ECLI:NL:RBDHA:2018:1765
Rechtbank Den Haag
- Eerste aanleg - enkelvoudig
- Rechtspraak.nl
Hersteluitspraak inzake hoger beroep en rechtsmiddelen in bestuursrechtelijke procedure
In deze hersteluitspraak van de Rechtbank Den Haag, zittingsplaats Middelburg, wordt ingegaan op een hoger beroep dat op 11 januari 2018 door de gemachtigde van eisers is ingesteld bij de Afdeling bestuursrechtspraak van de Raad van State. De rechtbank had in een eerdere uitspraak van 14 december 2017 ten onrechte vermeld dat tegen die uitspraak hoger beroep kon worden ingesteld. Dit leidde tot de noodzaak om de uitspraak te herstellen. De rechtbank heeft vastgesteld dat er geen rechtsmiddel openstaat tegen de huidige uitspraak, waarmee de eerdere fout wordt gecorrigeerd.
De zaak betreft een bestuursrechtelijke procedure waarin eisers, vertegenwoordigd door hun gemachtigde mr. M.C.M. van der Mark, zich hebben gewend tot de rechtbank tegen de minister van Buitenlandse Zaken, vertegenwoordigd door mr. N.H.T. Jansen. De rechtbank heeft op 18 januari 2018 de hersteluitspraak gedaan, waarbij de rechter mr. C. van Boven-Hartogh de uitspraak heeft gedaan in aanwezigheid van griffier mr. J.A.B. Koens. De beslissing is openbaar uitgesproken en een afschrift is verzonden aan de betrokken partijen.

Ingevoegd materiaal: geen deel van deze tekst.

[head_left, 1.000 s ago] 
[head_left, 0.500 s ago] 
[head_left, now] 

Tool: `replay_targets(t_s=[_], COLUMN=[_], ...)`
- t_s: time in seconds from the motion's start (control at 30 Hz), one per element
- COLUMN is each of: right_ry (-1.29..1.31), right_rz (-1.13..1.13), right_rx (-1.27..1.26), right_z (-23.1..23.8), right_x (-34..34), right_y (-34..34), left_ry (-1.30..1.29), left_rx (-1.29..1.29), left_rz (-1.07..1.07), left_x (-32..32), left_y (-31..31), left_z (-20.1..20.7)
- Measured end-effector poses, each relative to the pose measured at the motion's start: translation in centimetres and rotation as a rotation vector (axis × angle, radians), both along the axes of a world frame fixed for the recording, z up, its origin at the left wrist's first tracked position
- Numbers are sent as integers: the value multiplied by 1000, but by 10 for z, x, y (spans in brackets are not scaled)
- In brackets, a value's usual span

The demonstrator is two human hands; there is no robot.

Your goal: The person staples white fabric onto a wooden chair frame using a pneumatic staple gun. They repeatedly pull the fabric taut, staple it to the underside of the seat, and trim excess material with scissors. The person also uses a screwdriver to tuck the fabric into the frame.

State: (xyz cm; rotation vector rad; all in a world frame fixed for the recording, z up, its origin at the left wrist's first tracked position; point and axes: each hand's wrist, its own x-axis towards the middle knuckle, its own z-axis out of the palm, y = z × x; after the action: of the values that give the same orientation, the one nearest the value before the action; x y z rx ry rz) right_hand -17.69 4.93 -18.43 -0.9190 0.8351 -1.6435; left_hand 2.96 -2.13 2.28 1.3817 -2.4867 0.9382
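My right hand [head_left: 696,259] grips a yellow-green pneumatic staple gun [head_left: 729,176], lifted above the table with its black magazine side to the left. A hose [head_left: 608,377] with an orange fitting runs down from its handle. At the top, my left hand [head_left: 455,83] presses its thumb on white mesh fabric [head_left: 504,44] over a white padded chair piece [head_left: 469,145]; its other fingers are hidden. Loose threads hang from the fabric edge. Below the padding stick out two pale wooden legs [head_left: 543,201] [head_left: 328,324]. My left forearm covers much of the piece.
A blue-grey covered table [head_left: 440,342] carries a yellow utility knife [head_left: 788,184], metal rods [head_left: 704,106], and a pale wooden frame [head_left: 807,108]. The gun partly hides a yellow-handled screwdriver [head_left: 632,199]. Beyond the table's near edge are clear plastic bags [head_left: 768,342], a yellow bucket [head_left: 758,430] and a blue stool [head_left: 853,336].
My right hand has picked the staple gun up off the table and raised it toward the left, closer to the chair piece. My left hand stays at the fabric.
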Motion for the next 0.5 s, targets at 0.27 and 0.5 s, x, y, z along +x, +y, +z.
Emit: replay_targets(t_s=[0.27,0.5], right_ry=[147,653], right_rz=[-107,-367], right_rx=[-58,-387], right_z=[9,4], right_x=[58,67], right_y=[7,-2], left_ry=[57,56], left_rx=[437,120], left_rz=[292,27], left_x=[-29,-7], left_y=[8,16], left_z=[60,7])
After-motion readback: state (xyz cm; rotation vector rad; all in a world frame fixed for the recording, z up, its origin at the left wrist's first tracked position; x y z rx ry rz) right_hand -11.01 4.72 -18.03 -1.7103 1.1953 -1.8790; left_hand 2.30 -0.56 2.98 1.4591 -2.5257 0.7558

De rechtbank benadrukt dat tegen deze hersteluitspraak geen rechtsmiddel openstaat, waarmee de rechtszekerheid voor de betrokken partijen wordt gewaarborgd. Deze uitspraak is van belang voor de rechtspraktijk, omdat het de noodzaak onderstreept om zorgvuldig om te gaan met de vermelding van rechtsmiddelen in uitspraken.